The National Museum of Scotland pulls back the curtain on some of its collection of 19th-century Japanese Kabuki theatre woodblock prints, in this colourful and fascinating new exhibition.
Dramatic and unique, Kabuki was an immensely popular form of entertainment, and its all-male actors were the megastars of the time. The mass-produced woodblock prints were snapped up in their thousands, allowing fans to own depictions of their favourite characters and productions.
The exhibition is laid out chronologically, with the earliest prints from the 1830s being relatively delicate and subtle. As time progressed and the public appetite for the prints grew, they became more colourful and flamboyant, depicting popular actors both on and off the stage.
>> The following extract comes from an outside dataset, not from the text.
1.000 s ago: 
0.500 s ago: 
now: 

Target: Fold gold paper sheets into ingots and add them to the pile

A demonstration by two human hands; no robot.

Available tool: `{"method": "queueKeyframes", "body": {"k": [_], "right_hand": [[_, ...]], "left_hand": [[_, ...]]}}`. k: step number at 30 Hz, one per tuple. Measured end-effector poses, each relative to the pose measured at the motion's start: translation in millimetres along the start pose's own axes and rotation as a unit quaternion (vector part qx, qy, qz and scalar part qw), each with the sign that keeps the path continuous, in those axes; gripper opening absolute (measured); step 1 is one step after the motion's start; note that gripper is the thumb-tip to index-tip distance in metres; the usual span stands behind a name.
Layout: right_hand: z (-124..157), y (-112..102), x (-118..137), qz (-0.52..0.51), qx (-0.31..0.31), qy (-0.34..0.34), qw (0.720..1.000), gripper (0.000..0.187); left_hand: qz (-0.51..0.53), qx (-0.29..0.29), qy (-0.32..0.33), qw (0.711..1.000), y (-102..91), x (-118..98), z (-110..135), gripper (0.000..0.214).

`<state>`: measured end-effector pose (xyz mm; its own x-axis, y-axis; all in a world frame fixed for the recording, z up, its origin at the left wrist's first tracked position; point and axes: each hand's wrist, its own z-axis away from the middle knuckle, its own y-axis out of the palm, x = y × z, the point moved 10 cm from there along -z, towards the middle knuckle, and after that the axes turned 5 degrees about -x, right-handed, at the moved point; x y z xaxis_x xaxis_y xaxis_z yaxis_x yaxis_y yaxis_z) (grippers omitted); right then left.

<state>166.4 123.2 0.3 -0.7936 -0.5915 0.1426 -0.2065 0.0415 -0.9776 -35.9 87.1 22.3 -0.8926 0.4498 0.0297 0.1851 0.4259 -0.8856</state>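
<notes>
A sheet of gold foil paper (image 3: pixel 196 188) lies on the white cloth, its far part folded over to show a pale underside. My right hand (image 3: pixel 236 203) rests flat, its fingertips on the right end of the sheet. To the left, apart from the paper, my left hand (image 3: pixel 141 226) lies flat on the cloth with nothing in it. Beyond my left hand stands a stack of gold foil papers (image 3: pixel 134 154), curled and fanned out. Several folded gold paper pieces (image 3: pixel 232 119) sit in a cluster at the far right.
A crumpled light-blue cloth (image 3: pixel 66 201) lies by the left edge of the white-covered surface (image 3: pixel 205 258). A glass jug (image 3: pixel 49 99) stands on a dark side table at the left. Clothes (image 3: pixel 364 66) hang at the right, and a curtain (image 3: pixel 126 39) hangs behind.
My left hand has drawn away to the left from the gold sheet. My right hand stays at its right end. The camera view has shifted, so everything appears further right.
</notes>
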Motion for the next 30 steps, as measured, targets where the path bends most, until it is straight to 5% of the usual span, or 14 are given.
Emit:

The period coincided with a massive change in Japanese society, with the collapse of the feudal system opening the doors to the previously ignored outside world. Printing techniques and stylistic influence from the west therefore seep into the latter designs, with their vibrant colours and bold designs paving the way for modern-day manga and Japanese graphic design which followed.
Showing in the smaller exhibition space in the modern wing of the museum, Kabuki: Japanese Theatre Prints provides a fascinating glimpse into a section of Japanese culture which, in its own small way, held up a mirror to the changes which were going on around it.
The exhibition runs until 2 February 2014 at the National Museum of Scotland in Chambers Street. Admission free.